The issue was addressed in presentations at the Alzheimer’s Association International Conference on Alzheimer’s Disease in Chicago, US this week. As the association notes, there is an emerging perception that patients with Alzheimer’s in the placebo arms of current studies are showing less deterioration over the time period given.

This may, it has been speculated, be due to inadequate sensitivity of the standard scales used for measuring cognition in the trials; differences in disease severity and co-existing medical conditions between the trial populations now being recruited and participants in previous Alzheimer’s trials; or the relatively common use of approved Alzheimer’s drugs (cholinesterase inhibitors and memantime) among the populations involved in current trials.

In one of the studies presented at ICAD 2008, a team led by Dr Lon Schneider, professor of psychiatry and neurology at the University of Southern California Keck School of Medicine, analysed data from 87 randomised, double-blind, placebo-controlled Alzheimer’s trials carried out between 1991 and 2005.

Encouragingly, they found no overall changes in the degree of cognitive decline across the 15-year time period. However, smaller placebo groups were associated with less likelihood of cognitive deterioration over the course of the trial.

Specifically, sample sizes of fewer than 100 had a 37% chance of not showing any significant change during the trial, while placebo groups with more than 200 patients all displayed significant deterioration at six months. In 12-month studies, 95% of placebo groups with sample sizes of more than 100 demonstrated significant cognitive decline.

Among other determining factors were the location of the trial sites – non-English speaking sites were associated with less cognitive worsening over the course of the trial – and more frequent cognitive assessments, which reduced variance in the amount of decline. The existing use of cholinesterase inhibitors was not associated with any less cognitive deterioration in the trials reviewed.

No need to worry

“Experts have no need to worry that people with Alzheimer’s in clinical trials are less likely to worsen than they have before, or that cholinesterase inhibitors are lessening decline of placebo-treated patients in recent trials,” Schneider said. “Based on our analysis, the most reliable approach to maximize the likelihood for demonstrating efficacy is to have a placebo group size greater than 200 and to use the ADAS-cog [Alzheimer’s Disease Assessment Scale cognitive subscale] at least four times and in English.”

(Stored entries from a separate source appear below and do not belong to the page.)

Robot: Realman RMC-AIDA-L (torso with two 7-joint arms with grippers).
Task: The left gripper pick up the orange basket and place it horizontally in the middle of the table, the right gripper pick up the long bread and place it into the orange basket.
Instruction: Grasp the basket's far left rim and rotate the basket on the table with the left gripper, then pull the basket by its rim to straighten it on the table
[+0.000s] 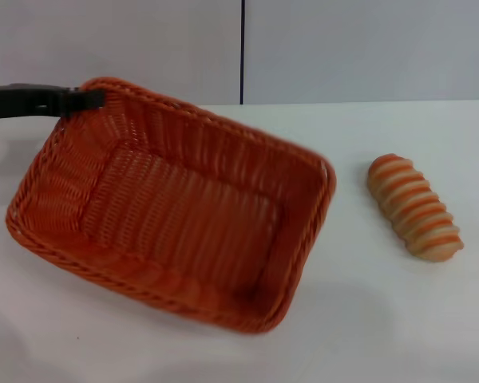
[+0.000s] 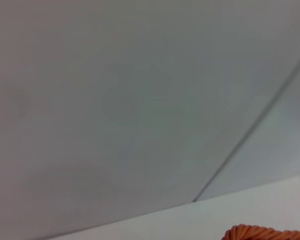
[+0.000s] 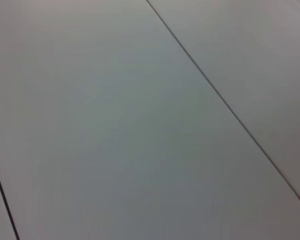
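Note:
The orange basket [image 1: 176, 207] fills the left and middle of the head view, skewed and tilted, its far left corner raised. My left gripper [image 1: 86, 100] reaches in from the left edge, black and slim, shut on the basket's rim at that far corner. A sliver of the basket's rim [image 2: 265, 233] shows in the left wrist view. The long bread [image 1: 413, 207] lies on the white table [image 1: 383, 319] to the right of the basket, apart from it. My right gripper is out of view.
A grey wall with a dark vertical seam [image 1: 242, 52] stands behind the table's far edge. The right wrist view shows only grey panels with seams. Bare tabletop lies in front of the basket and around the bread.

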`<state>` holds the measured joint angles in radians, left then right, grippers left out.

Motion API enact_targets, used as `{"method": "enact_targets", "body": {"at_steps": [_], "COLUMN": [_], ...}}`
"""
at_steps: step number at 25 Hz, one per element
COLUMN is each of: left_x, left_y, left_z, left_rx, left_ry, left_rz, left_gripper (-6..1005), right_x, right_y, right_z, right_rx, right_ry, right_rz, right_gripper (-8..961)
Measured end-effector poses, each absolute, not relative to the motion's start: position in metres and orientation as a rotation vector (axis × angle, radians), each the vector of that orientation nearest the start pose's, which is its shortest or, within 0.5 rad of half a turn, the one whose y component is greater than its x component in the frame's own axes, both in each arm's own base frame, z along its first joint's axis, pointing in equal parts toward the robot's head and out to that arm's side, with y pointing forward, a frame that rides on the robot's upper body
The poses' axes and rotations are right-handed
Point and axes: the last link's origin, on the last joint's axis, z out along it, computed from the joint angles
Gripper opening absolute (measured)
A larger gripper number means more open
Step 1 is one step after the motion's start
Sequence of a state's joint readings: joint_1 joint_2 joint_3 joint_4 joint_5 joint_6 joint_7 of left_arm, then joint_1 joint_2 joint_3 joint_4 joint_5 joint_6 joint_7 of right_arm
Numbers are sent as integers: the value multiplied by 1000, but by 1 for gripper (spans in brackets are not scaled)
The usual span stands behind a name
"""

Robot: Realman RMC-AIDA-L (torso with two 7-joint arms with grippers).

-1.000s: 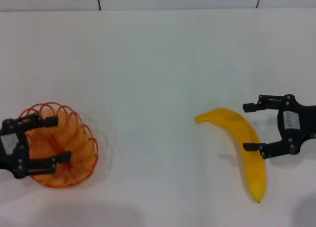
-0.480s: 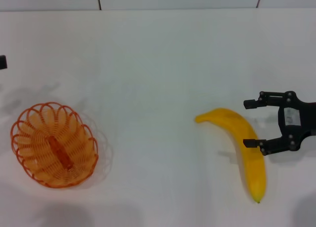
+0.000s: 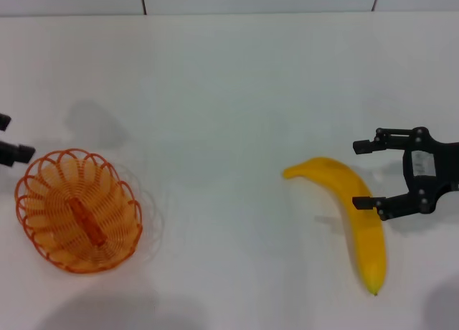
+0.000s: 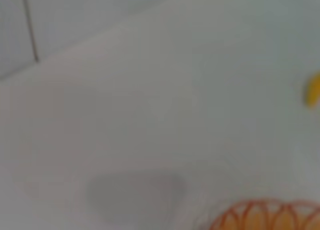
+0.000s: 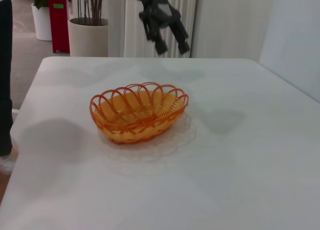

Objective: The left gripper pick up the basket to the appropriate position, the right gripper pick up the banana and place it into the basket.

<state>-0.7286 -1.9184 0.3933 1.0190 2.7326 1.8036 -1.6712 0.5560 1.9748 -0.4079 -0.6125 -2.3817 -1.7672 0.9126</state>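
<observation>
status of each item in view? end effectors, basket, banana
left end effector: open, raised above the table beyond the basket, holding nothing
right end effector: open, fingers to either side of the banana's middle, not closed on it
basket: upright on the table, empty, not gripped
banana: lying flat on the table, outside the basket

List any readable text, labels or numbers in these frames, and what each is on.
No text can be read.
White label on the right gripper: print is there, too small to read.
Green patch on the red bin behind the table, seen from the right wrist: blurred, unreadable.
Basket, banana, left gripper: no markings seen.
</observation>
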Motion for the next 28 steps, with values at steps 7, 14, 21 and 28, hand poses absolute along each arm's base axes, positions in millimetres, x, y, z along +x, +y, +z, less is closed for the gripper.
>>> {"method": "enact_targets", "body": {"at_steps": [7,14,21,28], "left_x": [-276,-272,-278,-279], "left_y": [376,380,378,377], "left_z": [96,78,73,65], "left_rx": [-2705,-2745,-2751,-2776], "left_ry": [-572,-483,-520,-576], "left_rz": [348,392,417,416], "left_gripper": [890,890,877,790], "right_x": [304,303,303,303], "right_y": [305,306,306,306], "right_z": [41,42,43,42], "right_rx": [-2881,-2882,-2879,-2881], "right_ry": [108,122,123,124], "right_rz": [446,446,448,447], "right_gripper": [887,887,887,887]}}
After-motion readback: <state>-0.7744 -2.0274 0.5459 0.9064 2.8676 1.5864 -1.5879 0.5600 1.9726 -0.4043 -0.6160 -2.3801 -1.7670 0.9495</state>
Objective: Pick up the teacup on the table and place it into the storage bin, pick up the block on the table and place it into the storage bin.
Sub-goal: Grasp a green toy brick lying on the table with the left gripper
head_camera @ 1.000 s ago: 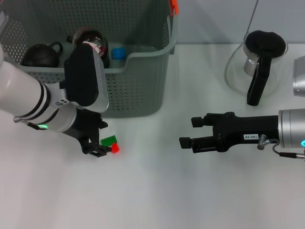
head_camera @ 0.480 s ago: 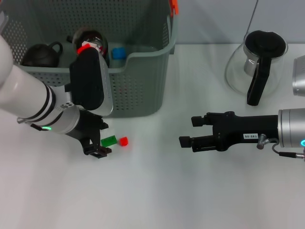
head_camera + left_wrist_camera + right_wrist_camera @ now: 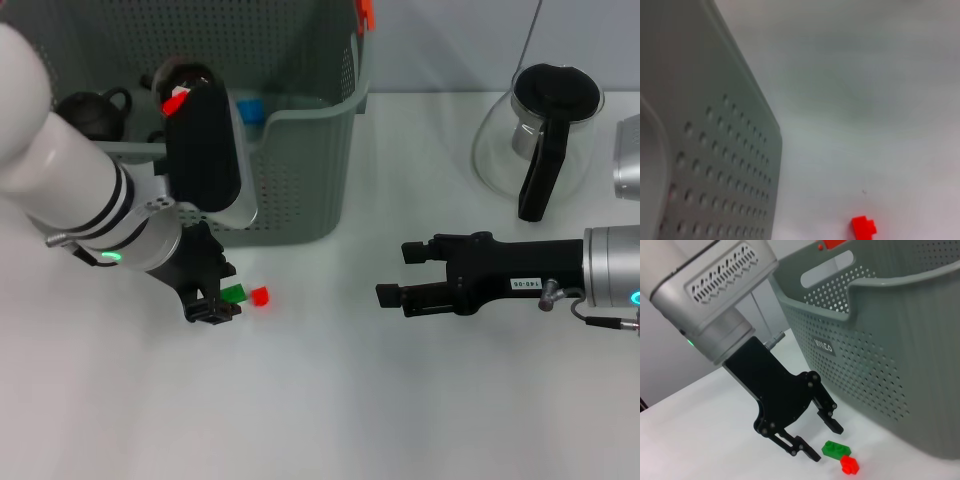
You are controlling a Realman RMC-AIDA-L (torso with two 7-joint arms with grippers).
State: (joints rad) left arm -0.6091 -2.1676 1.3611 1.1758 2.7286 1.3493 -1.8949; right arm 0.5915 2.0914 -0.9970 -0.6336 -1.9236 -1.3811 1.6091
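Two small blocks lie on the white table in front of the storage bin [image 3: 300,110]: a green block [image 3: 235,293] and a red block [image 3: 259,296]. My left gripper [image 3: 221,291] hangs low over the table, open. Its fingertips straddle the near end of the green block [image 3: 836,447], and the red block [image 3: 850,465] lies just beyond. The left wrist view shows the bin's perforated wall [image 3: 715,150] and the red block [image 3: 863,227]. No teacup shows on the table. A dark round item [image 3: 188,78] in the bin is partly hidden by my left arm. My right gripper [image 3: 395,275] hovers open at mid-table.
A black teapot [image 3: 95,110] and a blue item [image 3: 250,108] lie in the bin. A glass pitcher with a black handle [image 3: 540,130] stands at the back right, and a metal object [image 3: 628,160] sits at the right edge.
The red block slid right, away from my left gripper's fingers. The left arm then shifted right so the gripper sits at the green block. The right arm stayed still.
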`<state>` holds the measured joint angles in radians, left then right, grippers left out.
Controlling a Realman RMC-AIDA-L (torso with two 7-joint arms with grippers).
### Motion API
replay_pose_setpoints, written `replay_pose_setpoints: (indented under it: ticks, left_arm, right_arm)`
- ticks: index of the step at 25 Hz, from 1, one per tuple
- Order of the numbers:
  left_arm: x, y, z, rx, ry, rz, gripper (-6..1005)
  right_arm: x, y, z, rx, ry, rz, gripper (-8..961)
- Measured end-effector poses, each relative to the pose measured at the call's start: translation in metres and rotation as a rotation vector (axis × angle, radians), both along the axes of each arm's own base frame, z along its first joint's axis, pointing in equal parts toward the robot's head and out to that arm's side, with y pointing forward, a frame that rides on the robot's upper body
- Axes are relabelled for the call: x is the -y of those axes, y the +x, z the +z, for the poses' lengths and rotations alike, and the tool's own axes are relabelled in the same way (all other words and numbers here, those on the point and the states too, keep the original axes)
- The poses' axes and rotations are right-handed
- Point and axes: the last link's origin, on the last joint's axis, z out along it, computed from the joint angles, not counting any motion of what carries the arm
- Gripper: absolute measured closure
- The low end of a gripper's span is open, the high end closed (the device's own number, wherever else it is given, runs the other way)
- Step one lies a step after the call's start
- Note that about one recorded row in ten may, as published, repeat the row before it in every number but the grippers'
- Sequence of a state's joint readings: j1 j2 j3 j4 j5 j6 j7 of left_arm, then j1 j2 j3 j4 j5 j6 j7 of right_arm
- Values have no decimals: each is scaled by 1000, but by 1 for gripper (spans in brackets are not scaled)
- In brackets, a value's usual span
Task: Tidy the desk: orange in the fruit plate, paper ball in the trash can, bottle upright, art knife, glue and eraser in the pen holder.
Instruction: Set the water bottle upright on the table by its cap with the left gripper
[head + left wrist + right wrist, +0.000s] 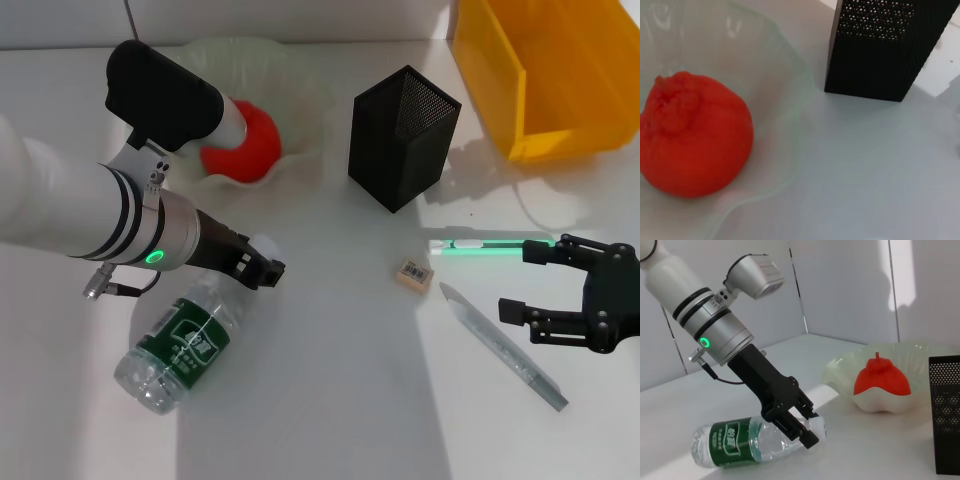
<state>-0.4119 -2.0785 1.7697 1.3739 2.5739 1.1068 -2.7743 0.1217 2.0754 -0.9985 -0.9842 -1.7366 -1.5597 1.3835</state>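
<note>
The bottle (185, 345) lies on its side at the front left; it also shows in the right wrist view (735, 440). My left gripper (258, 268) is shut around its neck by the white cap, seen in the right wrist view (807, 425). The orange (248, 145) sits in the fruit plate (300, 90), close up in the left wrist view (690, 140). The pen holder (403, 135) stands at the middle back. The eraser (413, 272), a green glue stick (490, 247) and the grey art knife (505, 348) lie on the table by my open right gripper (516, 281). The paper ball is out of view.
The yellow trash can (545, 80) stands at the back right. The fruit plate's rim (785, 100) lies close to the pen holder (875, 50). White walls close off the back of the table.
</note>
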Motion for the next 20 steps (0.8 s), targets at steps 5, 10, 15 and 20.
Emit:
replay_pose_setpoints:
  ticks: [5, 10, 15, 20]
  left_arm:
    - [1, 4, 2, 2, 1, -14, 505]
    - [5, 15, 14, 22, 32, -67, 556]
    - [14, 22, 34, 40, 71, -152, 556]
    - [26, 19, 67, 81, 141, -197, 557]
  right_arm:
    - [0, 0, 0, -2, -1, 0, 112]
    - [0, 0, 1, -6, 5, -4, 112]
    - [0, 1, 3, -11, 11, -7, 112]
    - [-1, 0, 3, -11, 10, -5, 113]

The second presentation was of a meta-analysis led by Professor Roy Jones, director of the Research Institute for the Care of Older People at the Royal United Hospital in Bath, UK.

Building on discussions and analyses from an expert working initiated and funded by Eisai and Pfizer, which manufacture and market the Alzheimer’s disease therapy Aricept (donepezil), Jones and colleagues looked at individual patient data from randomised, double-blind, placebo-controlled studies of Aricept between 1990 and 1999.

Data on 3,403 patients from 13 Alzheimer studies were grouped according to the year the trials started. Group 1 constituted studies initiated in 1990-1994 and Group 2 studies initiated in 1996-1999. Changes from baseline Mini Mental State Examination (another standard measure of cognition) and ADAS-cog scores up to week 24 were compared between Groups 1 and 2 for placebo arms only, then between donepezil and placebo.

Later, slower

The decline on the MMSE from baseline to week 24 was significantly greater among the placebo patients in Group 1 (-1.28 points) than in Group 2 (-0.56 points; p = 0.024). Placebo decline on the ADAS-cog score was also more pronounced in Group 1 than in Group 2, although here the difference was non-significant.

“Our results indicate that patients with Alzheimer’s entering the later clinical trials appear to be experiencing a slower rate of decline in memory and thinking processes,” Jones commented.

“These observations are potentially important for the future design of clinical trials in people with Alzheimer’s. For example, it may be necessary to conduct longer duration research studies – more than 24 weeks – to ensure any effects of treatment can be fully evaluated.”